Devant les ambassadeurs réunis à Paris début septembre, Emmanuel Macron a dressé un sombre état des lieux d’un monde en crise. Face à « la fragilité de ce monde », le Chef de l’Etat veut faire de la France « une puissance d’équilibres ».

“Nous sommes dans un moment de bascule du monde si intimidant que nous avons le devoir d’être plus efficaces” a reconnu, la mine grave, le Chef de l’Etat face à des ambassadeurs tout ouïs. Et le président de citer « le retour de la guerre sur le sol européen », le « désordre climatique » ou les thèmes de l’énergie et l’alimentation qui « redeviennent des sujets géopolitiques » et la « fracture de l’ordre économique mondial ». Le constat ne s’arrête pas là, Emmanuel Macron n’a pas oublié d’ajouter à cette litanie, l’émergence d’un « moment illibéral » ou « l’affirmation de puissances autoritaires et de déséquilibre » comme la Chine et la Russie. Une « fragilité du monde » qui nécessite une réaction. Forte de ce constat, la diplomatie française doit s’attendre à « d’immenses travaux » a-t-il expliqué à nos diplomates.

La guerre en Ukraine qui « sera longue » a bien évidemment occupé tous les esprits. Soulignant combien ce conflit représente un risque de « déflagration avec un impact mondial », qui « aggrave aussi la fracture entre le nord et le sud », le président n’entend pas pour autant couper les ponts avec le Russie : « Le métier de diplomate c’est bien de parler à tout le monde, surtout aux gens avec qui nous ne sommes pas d’accord ». « Nous voulons aider l’Ukraine dans ce conflit qu’elle subit, mais nous ne voulons pas participer à la guerre » répète Emmanuel Macron. En maintenant le dialogue « assumé » avec Poutine, ce qui lui a été reproché à maintes reprises, le Chef de l’Etat, chef des armées tient à « préparer les termes d’une paix négociée. Afin que tout soit prêt quand les protagonistes se remettront à la table ».
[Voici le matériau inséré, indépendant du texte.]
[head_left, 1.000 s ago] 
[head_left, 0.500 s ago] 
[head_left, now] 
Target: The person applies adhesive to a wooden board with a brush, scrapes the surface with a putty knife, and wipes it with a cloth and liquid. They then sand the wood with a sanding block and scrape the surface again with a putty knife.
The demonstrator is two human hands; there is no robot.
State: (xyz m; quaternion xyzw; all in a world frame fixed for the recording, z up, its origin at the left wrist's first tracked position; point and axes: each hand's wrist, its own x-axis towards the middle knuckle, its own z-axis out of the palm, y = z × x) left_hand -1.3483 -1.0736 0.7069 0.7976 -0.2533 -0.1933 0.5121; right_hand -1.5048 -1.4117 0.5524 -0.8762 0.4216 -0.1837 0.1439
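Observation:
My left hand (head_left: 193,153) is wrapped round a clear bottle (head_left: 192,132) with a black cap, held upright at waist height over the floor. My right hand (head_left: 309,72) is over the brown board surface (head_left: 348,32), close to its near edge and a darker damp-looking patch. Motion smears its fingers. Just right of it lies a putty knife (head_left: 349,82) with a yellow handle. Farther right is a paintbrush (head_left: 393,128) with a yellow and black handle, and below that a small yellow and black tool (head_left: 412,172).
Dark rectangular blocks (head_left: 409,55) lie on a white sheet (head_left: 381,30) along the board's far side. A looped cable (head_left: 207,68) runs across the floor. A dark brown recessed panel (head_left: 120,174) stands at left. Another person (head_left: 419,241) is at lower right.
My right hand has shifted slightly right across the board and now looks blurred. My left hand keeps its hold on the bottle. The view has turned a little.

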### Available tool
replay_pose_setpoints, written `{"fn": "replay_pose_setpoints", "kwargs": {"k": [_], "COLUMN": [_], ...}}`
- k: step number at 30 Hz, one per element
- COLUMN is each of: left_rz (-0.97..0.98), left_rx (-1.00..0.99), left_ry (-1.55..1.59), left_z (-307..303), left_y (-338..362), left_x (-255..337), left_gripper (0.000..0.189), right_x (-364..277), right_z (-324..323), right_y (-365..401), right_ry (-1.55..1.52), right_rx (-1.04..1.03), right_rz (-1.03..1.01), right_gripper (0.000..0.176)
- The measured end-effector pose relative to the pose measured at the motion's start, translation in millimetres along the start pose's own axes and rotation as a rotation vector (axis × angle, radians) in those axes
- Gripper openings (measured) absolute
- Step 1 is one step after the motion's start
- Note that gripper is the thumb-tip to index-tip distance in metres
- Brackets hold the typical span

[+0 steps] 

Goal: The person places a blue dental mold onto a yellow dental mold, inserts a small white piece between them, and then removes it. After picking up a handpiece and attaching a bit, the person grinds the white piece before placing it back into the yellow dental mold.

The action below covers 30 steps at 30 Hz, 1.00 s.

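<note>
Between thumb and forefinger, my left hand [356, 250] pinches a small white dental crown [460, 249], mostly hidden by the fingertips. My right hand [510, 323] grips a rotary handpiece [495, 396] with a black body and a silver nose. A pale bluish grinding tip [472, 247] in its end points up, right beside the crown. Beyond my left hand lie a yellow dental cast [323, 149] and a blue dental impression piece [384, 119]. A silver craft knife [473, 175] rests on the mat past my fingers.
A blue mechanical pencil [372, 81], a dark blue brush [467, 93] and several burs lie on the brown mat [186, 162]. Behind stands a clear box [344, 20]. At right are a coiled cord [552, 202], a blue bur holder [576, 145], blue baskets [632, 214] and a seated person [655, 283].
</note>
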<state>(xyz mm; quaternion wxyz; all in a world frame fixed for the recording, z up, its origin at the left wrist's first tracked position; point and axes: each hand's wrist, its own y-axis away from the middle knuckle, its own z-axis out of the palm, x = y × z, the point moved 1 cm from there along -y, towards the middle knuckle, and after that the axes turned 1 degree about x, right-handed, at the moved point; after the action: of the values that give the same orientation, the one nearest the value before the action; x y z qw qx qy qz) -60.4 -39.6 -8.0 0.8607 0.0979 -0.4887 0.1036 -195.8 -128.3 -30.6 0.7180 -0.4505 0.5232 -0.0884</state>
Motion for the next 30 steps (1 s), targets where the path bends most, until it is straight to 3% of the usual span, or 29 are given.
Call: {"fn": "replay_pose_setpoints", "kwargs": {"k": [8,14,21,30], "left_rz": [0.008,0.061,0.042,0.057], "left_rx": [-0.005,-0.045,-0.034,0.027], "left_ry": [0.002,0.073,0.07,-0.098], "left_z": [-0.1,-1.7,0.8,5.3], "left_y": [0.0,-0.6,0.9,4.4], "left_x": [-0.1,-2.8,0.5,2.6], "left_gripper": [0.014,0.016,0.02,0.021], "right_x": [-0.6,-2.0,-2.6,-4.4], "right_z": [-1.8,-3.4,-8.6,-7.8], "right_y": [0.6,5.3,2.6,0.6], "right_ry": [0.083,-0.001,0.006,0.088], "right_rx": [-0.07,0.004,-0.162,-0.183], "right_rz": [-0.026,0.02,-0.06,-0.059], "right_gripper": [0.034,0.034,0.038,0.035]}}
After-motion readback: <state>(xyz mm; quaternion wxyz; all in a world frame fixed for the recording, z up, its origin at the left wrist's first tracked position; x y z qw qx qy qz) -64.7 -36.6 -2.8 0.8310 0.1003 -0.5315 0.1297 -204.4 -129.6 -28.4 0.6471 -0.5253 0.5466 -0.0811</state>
Et la Chine ? Entre Pékin et Washington, l’Europe et la France doivent se tenir à l’écart d’une « logique confrontationnelle » et bâtir « une indépendance géopolitique » par rapport au « duopole » sino-américain. « Nous n’avons pas à être sommés de choisir, nous devons partout pouvoir garder cette liberté d’action » insiste-t-il.

Clairement pour Emmanuel Macron, la France doit être une « puissance d’équilibres ». « Nous devons être ni alignés, ni vassalisés devant quelque puissance que ce soit ». « Mais seule, la France n’arrivera à rien, estime-t-il, à nous de bâtir de plus en plus de partenariats équilibrés d’égaux à égaux, bilatéraux ou régionaux ».

Plus globalement, le président de la République a demandé aux diplomates français d’avoir une « approche plus hybride » de leur action, en « associant davantage la société civile » et en étant « plus réactifs sur les réseaux sociaux ». « Cette inflexion permettra, juge-t-il, de répondre aux narratifs russe, chinois ou turc » qui entendent faire croire aux populations que « la France est un pays qui fait de la néocolonisation et installe son armée sur leur sol ». « Aujourd’hui on subit trop » dénonce-t-il en ciblant les campagnes de désinformation du Mali notamment.

Enfin, Emmanuel Macron a tenu à conclure cette conférence des ambassadeurs par deux fois repoussée, par un mot sur la réforme vivement contestée du Quai d’Orsay avec une grève inédite en juin dernier, et qui a, certes suscité, du « trouble » mais qui est « bonne » pour notre diplomatie qui sera ainsi « plus agile, plus experte, plus forte ». « Saisissez ce moment de réflexion collective pour que nous ayons encore demain, la meilleure diplomatie du monde » a-t-il finalement lancé.

D’ici la fin de l’année, le Chef de l’Etat devrait se rendre à New-York à l’Assemblée générale des Nations-Unies, à la COP en Egypte et au G20 en Indonésie.